Stem cells may help repair hypoplastic left heart syndrome

Baby Jasmine was born in late December with hypoplastic left heart syndrome (HLHS) and had her first open-heart surgery at five days old. She is enrolled in the groundbreaking clinical trial at Children’s Hospital Los Angeles.

New therapy could boost organ repair and delay or even prevent heart failure in children

Children born with hypoplastic left heart syndrome (HLHS) – a congenital heart defect in which the left ventricle is severely underdeveloped – are essentially left with half a heart.
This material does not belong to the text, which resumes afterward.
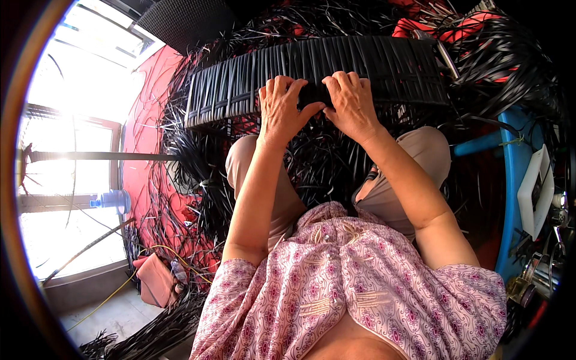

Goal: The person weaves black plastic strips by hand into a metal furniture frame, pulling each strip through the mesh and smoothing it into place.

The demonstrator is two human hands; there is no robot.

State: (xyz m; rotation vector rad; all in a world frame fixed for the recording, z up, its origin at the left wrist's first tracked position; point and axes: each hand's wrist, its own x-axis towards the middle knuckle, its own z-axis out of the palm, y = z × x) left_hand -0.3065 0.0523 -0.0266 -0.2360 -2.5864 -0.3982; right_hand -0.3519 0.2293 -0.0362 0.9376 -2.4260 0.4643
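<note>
A long curved woven panel (342,57) of black plastic strips stretches across in front of my knees. The strips wrap its width side by side, and a band is woven along the near edge. My left hand (279,111) bends its fingers onto that near edge, left of the panel's middle. Just beside it, my right hand (351,105) presses curled fingers on the same edge. The two thumbs point at each other and almost meet. Between the hands lies a dark patch of strips; whether a single strip is pinched there is hidden by the fingers.
Loose black strips (504,60) pile up at the far right and spread around the panel. A blue table (513,180) at the right carries a white tray (536,192). At the left lie a red floor covering (147,180) and a pink pouch (157,281) beside a yellow cord (108,311).
</note>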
An innovative new therapy using stem cells from umbilical cord blood is now being used to delay or even prevent heart failure in children with HLHS in a first-ever clinical trial.

In HLHS, the left ventricle of the heart can’t pump oxygen-rich blood from the lungs to the rest of the body. About 1,000 children in the U.S. are born each year with the condition, which is fatal unless corrected by surgery. Children must undergo a series of three surgeries in their first three years of life, the first of which takes place within two to five days of birth, to re-route the heart’s blood flow and make the right ventricle the main pumping chamber. However, over time, doctors have discovered that as children reach late adolescence, their reconstructed hearts begin to show signs of cardiopulmonary deterioration.

Stem cells from babies own umbilical cord blood may boost organ repair

Now, Children’s Hospital Los Angeles is participating in a groundbreaking clinical study, where HLHS newborns will have their umbilical cord blood collected at birth and shipped to the Mayo Clinic, where it is specially processed to create highly concentrated stem cells. They are then frozen and stored until the baby is ready for their second open-heart surgery, which takes place at about six months of age. This is when the baby’s own stem cells are thawed and injected into the heart muscle. By injecting stem cells into the right ventricle of a baby with HLHS, scientists hope to find out if muscle in this area can be increased, making it better able to perform the ‘double duty’ required to pump blood throughout the body.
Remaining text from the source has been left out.